Every few years, a phrase catches fire in leadership circles and refuses to go out. “People don’t leave jobs; they leave managers” is one of those lines. It appears in exit interviews, HR presentations, and LinkedIn posts, repeated as gospel. It sounds caring. It sounds wise. It feels true to anyone who has worked for a boss who drained the joy out of a day.
The phrase’s origins are uncertain. It is often linked to Gallup’s research on employee engagement, though no single report contains the exact line. The idea draws loosely from studies showing that supervisors influence engagement and retention, but the slogan itself has no clear author. Like many leadership myths, it emerged not from scholarship but from sentiment.
Its appeal is obvious. It offers a simple villain and a simple fix: if people leave managers, then better managers mean lower turnover. The story is neat. It is also incomplete. People leave managers, but they also leave systems, workloads, mismatched values and cultures that make good management impossible.

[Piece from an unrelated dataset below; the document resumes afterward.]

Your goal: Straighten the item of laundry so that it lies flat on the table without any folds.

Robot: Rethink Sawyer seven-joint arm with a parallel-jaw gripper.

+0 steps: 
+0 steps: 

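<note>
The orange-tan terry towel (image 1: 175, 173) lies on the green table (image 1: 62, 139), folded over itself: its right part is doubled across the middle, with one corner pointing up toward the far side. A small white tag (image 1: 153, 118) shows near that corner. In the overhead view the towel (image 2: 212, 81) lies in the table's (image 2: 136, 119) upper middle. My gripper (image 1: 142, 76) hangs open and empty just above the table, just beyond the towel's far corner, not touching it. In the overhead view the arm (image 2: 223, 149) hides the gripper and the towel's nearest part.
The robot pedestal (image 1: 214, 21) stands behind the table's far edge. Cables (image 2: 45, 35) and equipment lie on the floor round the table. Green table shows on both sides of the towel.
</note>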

Research shows that turnover is rarely caused by one thing. Mobley, Horner and Hollingsworth (1978) described leaving as a process that unfolds through dissatisfaction, search and evaluation. Later studies found that job design, organisational justice, career opportunity and person–role fit all play roles (Hom et al., 2017). The manager matters, but they are only one actor in a wider system.

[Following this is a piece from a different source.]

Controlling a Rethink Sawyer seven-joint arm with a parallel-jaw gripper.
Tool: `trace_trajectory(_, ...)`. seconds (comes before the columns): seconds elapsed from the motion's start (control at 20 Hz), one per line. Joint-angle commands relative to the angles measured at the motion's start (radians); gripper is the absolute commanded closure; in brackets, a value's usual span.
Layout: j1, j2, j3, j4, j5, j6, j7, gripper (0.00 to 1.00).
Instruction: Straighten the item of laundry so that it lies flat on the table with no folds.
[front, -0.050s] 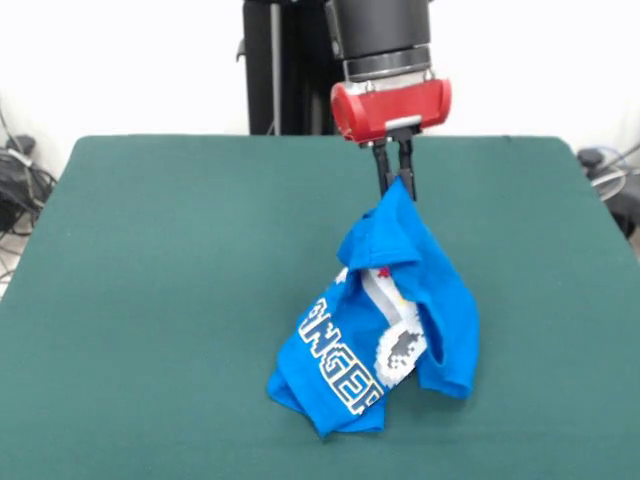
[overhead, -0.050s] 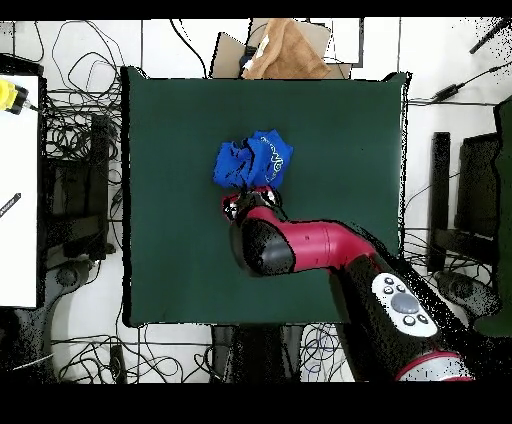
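The arm (overhead, -0.050s: 330, 245) has glossy red shells with black joints. A black cylinder tops a rounded red wrist block (front, -0.050s: 391, 108). Below it hang two thin black fingers (front, -0.050s: 381, 170). At five o'clock overhead sits a grey button pad (overhead, -0.050s: 404, 305).

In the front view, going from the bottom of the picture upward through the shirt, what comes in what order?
Bare dark green felt table → crumpled bright blue T-shirt with white lettering, its lower part resting on the table → black gripper shut on the shirt's raised peak → red wrist housing → black cylindrical arm segment.
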Motion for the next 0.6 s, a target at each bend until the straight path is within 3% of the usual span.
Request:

The phrase persists because it feels human. We remember faces, not systems. When we recall leaving a job, we recall the conversation that broke our trust or the silence that made us feel invisible. The manager becomes the symbol of everything that went wrong. But as with most leadership folklore, what feels true obscures what is true. The real story is not just about individuals, but about the conditions that shape how people experience work.
Why the quote endures
The line endures because it offers a comforting narrative. It personalises a complex issue and gives leaders something tangible to fix. It tells us that retention depends less on systems and more on human connection. That story feels hopeful. It suggests that with empathy and skill, a single manager can transform the experience of work.

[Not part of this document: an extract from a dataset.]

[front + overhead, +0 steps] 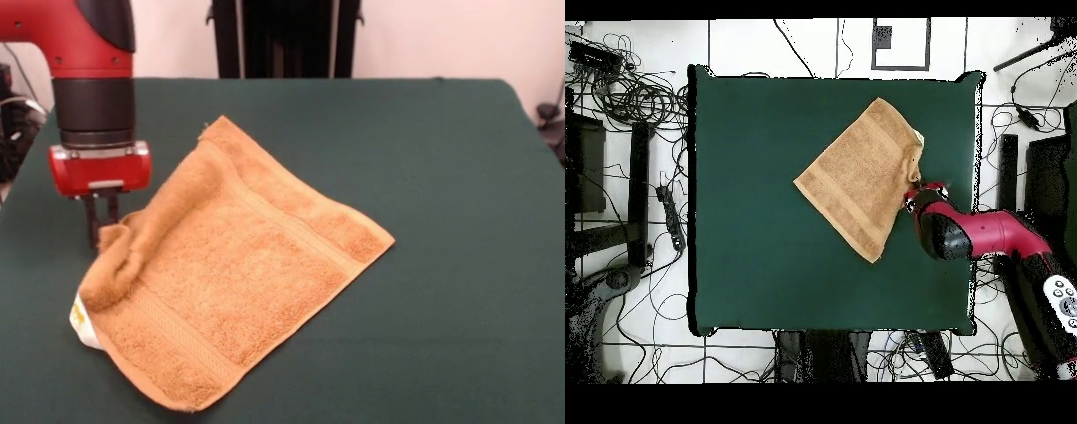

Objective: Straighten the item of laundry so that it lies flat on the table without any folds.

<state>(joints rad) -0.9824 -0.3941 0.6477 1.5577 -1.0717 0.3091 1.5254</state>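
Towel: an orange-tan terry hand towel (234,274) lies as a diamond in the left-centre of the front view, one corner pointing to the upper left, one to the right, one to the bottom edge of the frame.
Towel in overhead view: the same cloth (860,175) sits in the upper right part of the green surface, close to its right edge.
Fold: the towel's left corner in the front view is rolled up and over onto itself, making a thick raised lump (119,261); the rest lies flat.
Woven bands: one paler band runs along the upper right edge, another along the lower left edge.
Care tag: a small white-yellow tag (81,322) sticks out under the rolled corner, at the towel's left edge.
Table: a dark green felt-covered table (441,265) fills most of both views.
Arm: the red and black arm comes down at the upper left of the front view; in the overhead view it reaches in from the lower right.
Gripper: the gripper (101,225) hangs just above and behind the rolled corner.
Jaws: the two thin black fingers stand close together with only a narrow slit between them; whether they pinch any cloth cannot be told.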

It also flatters leadership. It places managers at the centre of organisational life, implying that engagement begins and ends with them. Gallup’s State of the American Workplace (2016) report, which found that managers account for up to 70 percent of variance in engagement scores, reinforced this belief. For many leaders, the message was irresistible: if engagement fails, the problem must be personal.
There is comfort in that clarity. It keeps complexity at bay. When people leave, the loss feels less random. We can attribute it to one relationship rather than an entire system. But this is a form of psychological shorthand. It allows organisations to avoid examining the harder, structural questions about workload, fairness or purpose.
Edward Deci and Richard Ryan (1985) showed that motivation thrives when autonomy, competence and relatedness are present. A manager can influence these, but not control them. Systems, policies and culture set the boundaries of what leadership can achieve. William Kahn (1990) later found that engagement depends on psychological safety and meaningfulness, both outcomes of climate as much as of character.
The quote survives, then, because it resonates emotionally while simplifying intellectually. It names something real: the importance of leadership behaviour. But it strips away context and turns a systemic pattern into a personal story, which makes it easier to remember and harder to change.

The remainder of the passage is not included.